# [AIM OF THE TASK]
Transcribe the data verbatim and drop its images.

# [GIVEN MATERIAL]
*** Begin section ***

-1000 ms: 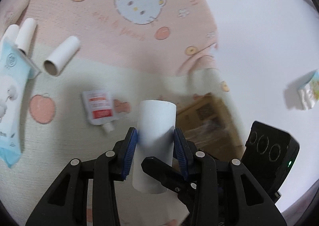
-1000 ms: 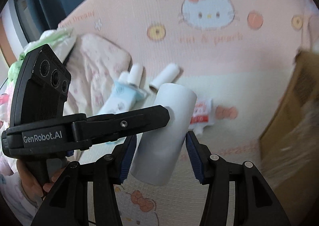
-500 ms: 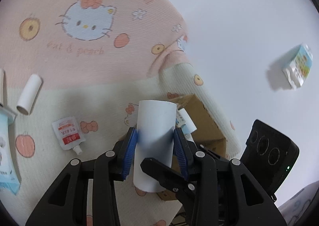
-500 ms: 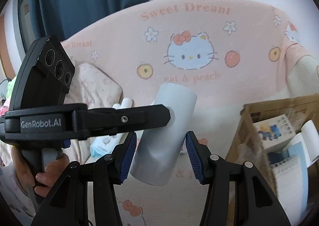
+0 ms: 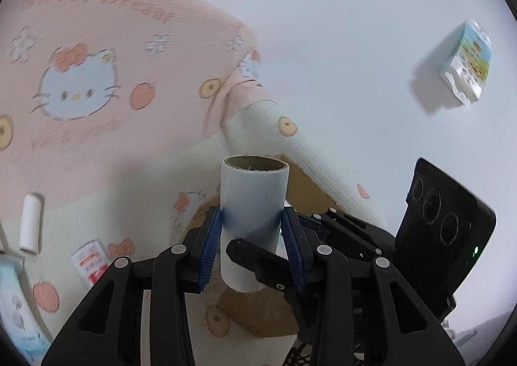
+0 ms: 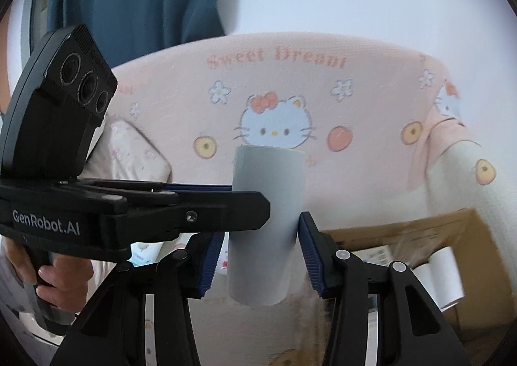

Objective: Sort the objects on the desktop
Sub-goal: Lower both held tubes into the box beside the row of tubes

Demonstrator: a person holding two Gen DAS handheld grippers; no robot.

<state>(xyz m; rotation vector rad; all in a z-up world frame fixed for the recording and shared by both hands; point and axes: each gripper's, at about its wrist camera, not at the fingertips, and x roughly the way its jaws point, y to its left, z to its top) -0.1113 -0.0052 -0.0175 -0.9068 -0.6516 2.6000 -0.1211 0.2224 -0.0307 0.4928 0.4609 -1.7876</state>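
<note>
A white cardboard tube [image 5: 253, 191] stands upright between the blue pads of my left gripper [image 5: 252, 220], which is shut on it. One black finger [image 5: 258, 259] of the right gripper crosses in front of the tube. In the right wrist view the same tube [image 6: 268, 178] sits between the pads of my right gripper [image 6: 260, 230], whose jaws are closing and now meet its sides. The left gripper's finger [image 6: 226, 211] reaches in from the left. The tube hangs above an open cardboard box [image 6: 468, 230], seen below it in the left wrist view too [image 5: 258, 320].
White rolls [image 6: 442, 275] and small packs lie inside the box. On the cartoon-cat blanket [image 5: 97, 146] lie a small white tube [image 5: 30, 224], a red-and-white pouch [image 5: 92, 264] and a blue-white pack [image 5: 16, 308]. A hand [image 6: 58, 278] holds the left gripper's handle.
Both grippers have risen with the tube, away from the blanket and over the cardboard box. The right gripper's pads have drawn in against the tube's sides.
</note>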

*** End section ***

# [OUTPUT OF THE EXERCISE]
-1000 ms: 
-1000 ms: 
-500 ms: 
-500 ms: 
+0 ms: 
+0 ms: 

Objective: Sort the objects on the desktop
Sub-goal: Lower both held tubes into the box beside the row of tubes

Demonstrator: a person holding two Gen DAS handheld grippers; no robot.

<state>(xyz m; rotation vector rad; all in a z-up world frame fixed for the recording and shared by both hands; point and axes: each gripper's, at about its wrist camera, not at the fingertips, and x roughly the way its jaws point, y to its left, z to its top) -0.1113 -0.0052 -0.0175 -0.9068 -0.6516 2.6000 -0.1211 0.2224 -0.0307 0.4928 0.4609 -1.7876</state>
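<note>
A white cardboard tube [image 5: 253, 191] stands upright between the blue pads of my left gripper [image 5: 252, 220], which is shut on it. One black finger [image 5: 258, 259] of the right gripper crosses in front of the tube. In the right wrist view the same tube [image 6: 268, 178] sits between the pads of my right gripper [image 6: 260, 230], whose jaws are closing and now meet its sides. The left gripper's finger [image 6: 226, 211] reaches in from the left. The tube hangs above an open cardboard box [image 6: 468, 230], seen below it in the left wrist view too [image 5: 258, 320].
White rolls [image 6: 442, 275] and small packs lie inside the box. On the cartoon-cat blanket [image 5: 97, 146] lie a small white tube [image 5: 30, 224], a red-and-white pouch [image 5: 92, 264] and a blue-white pack [image 5: 16, 308]. A hand [image 6: 58, 278] holds the left gripper's handle.
Both grippers have risen with the tube, away from the blanket and over the cardboard box. The right gripper's pads have drawn in against the tube's sides.
</note>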

No more is needed for this exercise.